ScyllaDB cut Sprig’s read latency 4X after Redis and ClickHouse hit a wall

A minimalist illustration of jagged dark sea stacks rising from a calm, icy blue ocean, serving as a metaphor for the massive data scale and the structural limits (or "walls") of database infrastructure.

“Just use Postgres” is the logical path for a startup figuring out product-market fit. But Sprig – an AI-powered product research platform – hit that fit much sooner than expected. And the sheer scale of the resulting data (over 1.3T events and 75 B attributes from 15B visitors) maxed out Postgres much sooner than expected.

In March, at Monster Scale Summit, Brendan Cox, Senior Staff Engineer at Sprig, walked through the full journey: why their seemingly simple platform hit database limits so fast, the various approaches they tried, and how their small engineering team worked through these challenges. Watch the complete talk, or read the highlights below.

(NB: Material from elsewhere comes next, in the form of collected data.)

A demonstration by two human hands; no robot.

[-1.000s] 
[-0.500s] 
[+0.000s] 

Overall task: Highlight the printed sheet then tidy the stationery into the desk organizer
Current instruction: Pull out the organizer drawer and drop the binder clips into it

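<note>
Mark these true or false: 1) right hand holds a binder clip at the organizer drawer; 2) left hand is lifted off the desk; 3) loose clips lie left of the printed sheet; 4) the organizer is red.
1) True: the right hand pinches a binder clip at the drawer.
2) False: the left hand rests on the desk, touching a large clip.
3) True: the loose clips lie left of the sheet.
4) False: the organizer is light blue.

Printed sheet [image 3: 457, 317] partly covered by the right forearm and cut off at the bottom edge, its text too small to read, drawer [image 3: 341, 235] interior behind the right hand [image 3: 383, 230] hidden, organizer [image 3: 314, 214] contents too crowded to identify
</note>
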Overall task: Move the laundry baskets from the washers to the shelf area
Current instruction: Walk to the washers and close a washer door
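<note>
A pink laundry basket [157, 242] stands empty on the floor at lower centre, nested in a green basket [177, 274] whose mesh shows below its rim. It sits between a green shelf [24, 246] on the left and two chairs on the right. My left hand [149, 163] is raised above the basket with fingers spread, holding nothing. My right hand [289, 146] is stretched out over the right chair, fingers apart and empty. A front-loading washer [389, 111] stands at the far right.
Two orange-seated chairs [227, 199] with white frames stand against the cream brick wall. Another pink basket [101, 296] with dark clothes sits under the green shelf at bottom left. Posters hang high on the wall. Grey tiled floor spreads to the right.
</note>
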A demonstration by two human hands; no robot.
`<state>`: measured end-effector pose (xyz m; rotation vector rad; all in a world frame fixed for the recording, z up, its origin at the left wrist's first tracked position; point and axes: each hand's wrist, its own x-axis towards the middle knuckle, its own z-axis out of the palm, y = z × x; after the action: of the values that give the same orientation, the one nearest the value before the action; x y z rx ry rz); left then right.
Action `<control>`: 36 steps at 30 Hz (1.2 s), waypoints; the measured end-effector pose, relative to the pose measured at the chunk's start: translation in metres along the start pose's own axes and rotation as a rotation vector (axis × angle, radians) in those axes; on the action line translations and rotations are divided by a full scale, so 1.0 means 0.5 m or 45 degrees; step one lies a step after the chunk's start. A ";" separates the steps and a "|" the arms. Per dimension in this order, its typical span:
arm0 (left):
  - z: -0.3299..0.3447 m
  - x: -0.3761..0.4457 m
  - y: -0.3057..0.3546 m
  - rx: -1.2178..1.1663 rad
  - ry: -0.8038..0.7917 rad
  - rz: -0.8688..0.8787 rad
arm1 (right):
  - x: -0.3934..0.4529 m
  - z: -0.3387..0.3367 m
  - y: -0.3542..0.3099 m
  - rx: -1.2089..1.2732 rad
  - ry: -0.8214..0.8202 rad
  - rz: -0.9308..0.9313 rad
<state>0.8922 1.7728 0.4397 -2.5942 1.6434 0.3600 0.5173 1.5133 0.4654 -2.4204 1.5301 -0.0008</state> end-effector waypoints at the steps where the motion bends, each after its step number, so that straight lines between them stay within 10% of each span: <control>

The complexity behind Sprig’s surface-level simplicity

At the surface, Sprig’s core product seems relatively straightforward. Customers install the Sprig SDK into their mobile apps or websites to track user actions and attributes. When a user’s behavior matches the set criteria, Sprig triggers a targeted in-product survey. Because these surveys collect so much feedback, Sprig then uses AI to process and report findings for product researchers.

Under the hood, a high-speed data engine is required to evaluate all this user behavior in real-time. “What we built actually has a lot in common with analytics, ad tech, or recommendation systems,” explained Brendan. “That is, it’s a low-latency, compute and data-heavy system that must make decisions up to thousands of times per second.”

For a small startup, Sprig manages an impressive volume of data. At any given time, the platform tracks 15 billion distinct visitors across multiple devices. To understand those visitors, the backend maintains 75 billion user attributes and 20 billion different event counters, having processed over 1.3 trillion events to date (as of February 2026).

Sprig’s backend systems process 20,000-40,000 events and attributes per second. For each incoming event, the system must evaluate complex trigger criteria and decide whether to display a survey within milliseconds.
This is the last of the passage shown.